### [DIRECTIONS]
Exact reproduction required: print each line of the material below.
[INFORMATION SUPPLIED]
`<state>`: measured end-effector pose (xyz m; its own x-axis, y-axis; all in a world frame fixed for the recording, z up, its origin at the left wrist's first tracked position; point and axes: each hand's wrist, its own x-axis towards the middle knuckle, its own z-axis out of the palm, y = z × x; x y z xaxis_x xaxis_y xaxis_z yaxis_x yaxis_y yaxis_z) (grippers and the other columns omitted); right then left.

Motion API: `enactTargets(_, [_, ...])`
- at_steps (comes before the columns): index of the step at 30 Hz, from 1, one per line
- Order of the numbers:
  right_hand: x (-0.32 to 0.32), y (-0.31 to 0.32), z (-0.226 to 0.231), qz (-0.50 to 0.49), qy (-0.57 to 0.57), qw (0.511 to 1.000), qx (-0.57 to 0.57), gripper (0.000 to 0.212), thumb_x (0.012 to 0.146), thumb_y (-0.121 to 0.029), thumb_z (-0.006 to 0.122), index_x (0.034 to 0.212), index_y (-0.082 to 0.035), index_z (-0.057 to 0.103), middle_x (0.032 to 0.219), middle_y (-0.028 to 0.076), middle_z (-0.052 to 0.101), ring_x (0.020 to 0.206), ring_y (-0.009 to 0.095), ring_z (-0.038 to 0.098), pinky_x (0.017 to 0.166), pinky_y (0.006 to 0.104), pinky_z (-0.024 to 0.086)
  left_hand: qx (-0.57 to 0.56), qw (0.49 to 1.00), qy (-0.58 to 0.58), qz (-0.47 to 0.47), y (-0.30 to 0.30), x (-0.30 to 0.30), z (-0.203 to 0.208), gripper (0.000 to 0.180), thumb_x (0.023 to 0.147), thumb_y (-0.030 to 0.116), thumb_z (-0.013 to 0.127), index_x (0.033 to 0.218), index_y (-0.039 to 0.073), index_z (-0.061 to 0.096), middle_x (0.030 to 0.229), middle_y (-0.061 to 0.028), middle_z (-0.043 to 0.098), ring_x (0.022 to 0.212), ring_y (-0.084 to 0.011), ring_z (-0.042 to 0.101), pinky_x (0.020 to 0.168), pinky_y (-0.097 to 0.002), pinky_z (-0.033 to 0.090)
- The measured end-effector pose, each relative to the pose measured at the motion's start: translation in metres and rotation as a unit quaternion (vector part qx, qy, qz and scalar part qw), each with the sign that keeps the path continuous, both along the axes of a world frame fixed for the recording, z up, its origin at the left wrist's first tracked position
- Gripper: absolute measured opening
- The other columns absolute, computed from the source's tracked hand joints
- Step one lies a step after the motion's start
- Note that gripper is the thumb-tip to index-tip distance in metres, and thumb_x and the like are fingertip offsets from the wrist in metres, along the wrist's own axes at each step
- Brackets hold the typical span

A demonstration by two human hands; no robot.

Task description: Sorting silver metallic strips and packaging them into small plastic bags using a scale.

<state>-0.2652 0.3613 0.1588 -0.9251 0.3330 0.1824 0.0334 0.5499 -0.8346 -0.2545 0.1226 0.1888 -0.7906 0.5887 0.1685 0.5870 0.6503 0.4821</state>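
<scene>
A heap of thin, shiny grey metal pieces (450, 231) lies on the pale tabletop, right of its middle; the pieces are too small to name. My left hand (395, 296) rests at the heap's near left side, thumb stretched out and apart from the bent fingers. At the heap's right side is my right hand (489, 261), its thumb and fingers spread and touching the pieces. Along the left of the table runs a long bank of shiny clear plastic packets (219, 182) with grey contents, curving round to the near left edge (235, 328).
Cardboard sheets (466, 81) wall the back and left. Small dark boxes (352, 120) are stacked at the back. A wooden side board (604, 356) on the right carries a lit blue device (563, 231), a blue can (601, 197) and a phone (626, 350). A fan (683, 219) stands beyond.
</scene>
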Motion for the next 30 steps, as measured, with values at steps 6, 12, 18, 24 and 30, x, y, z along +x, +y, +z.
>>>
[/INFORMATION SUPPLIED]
### [WRITTEN RESPONSE]
`<state>`: measured end-effector pose (xyz m; its own x-axis, y-axis; all in a world frame fixed for the recording, z up, its origin at the left wrist's first tracked position; point and axes: each hand's wrist, its own x-axis towards the middle knuckle, its own z-axis out of the palm, y = z × x; x y z xaxis_x xaxis_y xaxis_z yaxis_x yaxis_y yaxis_z) (grippers and the other columns omitted); right then left.

Motion API: `enactTargets(_, [_, ...])`
- at_steps (comes before the columns): index of the step at 30 Hz, from 1, one per line
- Order of the numbers:
  right_hand: x (-0.32 to 0.32), y (-0.31 to 0.32), z (-0.226 to 0.231), qz (-0.50 to 0.49), qy (-0.57 to 0.57), qw (0.511 to 1.000), qx (-0.57 to 0.57), gripper (0.000 to 0.212), thumb_x (0.012 to 0.146), thumb_y (-0.121 to 0.029), thumb_z (-0.006 to 0.122), index_x (0.034 to 0.212), index_y (-0.082 to 0.035), index_z (-0.057 to 0.103), middle_x (0.032 to 0.219), middle_y (-0.028 to 0.076), middle_z (-0.052 to 0.101), ring_x (0.020 to 0.206), ring_y (-0.009 to 0.095), ring_z (-0.038 to 0.098), pinky_x (0.017 to 0.166), pinky_y (0.006 to 0.104), pinky_z (-0.024 to 0.086)
  left_hand: qx (-0.57 to 0.56), qw (0.49 to 1.00), qy (-0.58 to 0.58), qz (-0.47 to 0.47), y (-0.30 to 0.30), x (-0.30 to 0.30), z (-0.203 to 0.208), gripper (0.000 to 0.180), thumb_x (0.023 to 0.147), thumb_y (-0.030 to 0.116), thumb_z (-0.013 to 0.127), index_x (0.033 to 0.218), index_y (-0.039 to 0.073), index_z (-0.061 to 0.096), middle_x (0.030 to 0.229), middle_y (-0.061 to 0.028), middle_z (-0.043 to 0.098), ring_x (0.022 to 0.212), ring_y (-0.084 to 0.011), ring_z (-0.042 to 0.101), pinky_x (0.020 to 0.168), pinky_y (-0.097 to 0.002), pinky_z (-0.033 to 0.090)
- The measured end-effector pose, each relative to the pose measured at the motion's start: translation in metres and rotation as a unit quaternion (vector part qx, qy, qz and scalar part qw), each with the sign that keeps the path continuous, both along the axes of a world frame fixed for the recording, z up, its origin at the left wrist's first tracked position
- Gripper: absolute measured opening
- The other columns absolute, computed from the source's tracked hand joints
- Step one lies a step after the motion's start
- Note that gripper is the thumb-tip to index-tip distance in metres, and thumb_x and the like are fingertip offsets from the wrist in metres, along the wrist's own axes at each step
- Brackets hold the typical span

A demonstration by two human hands; no robot.

Task description: Sorting silver metallic strips and packaging them into small plastic bags using a scale.

<state>-0.2652 0.3613 0.1588 -0.9251 0.3330 0.1824 0.0334 0.5499 -0.8346 -0.2545 0.1226 0.1888 -0.7906 0.5887 0.1685 0.5870 0.6503 0.4821</state>
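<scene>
A heap of thin, shiny grey metal pieces (450, 231) lies on the pale tabletop, right of its middle; the pieces are too small to name. My left hand (395, 296) rests at the heap's near left side, thumb stretched out and apart from the bent fingers. At the heap's right side is my right hand (489, 261), its thumb and fingers spread and touching the pieces. Along the left of the table runs a long bank of shiny clear plastic packets (219, 182) with grey contents, curving round to the near left edge (235, 328).
Cardboard sheets (466, 81) wall the back and left. Small dark boxes (352, 120) are stacked at the back. A wooden side board (604, 356) on the right carries a lit blue device (563, 231), a blue can (601, 197) and a phone (626, 350). A fan (683, 219) stands beyond.
</scene>
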Motion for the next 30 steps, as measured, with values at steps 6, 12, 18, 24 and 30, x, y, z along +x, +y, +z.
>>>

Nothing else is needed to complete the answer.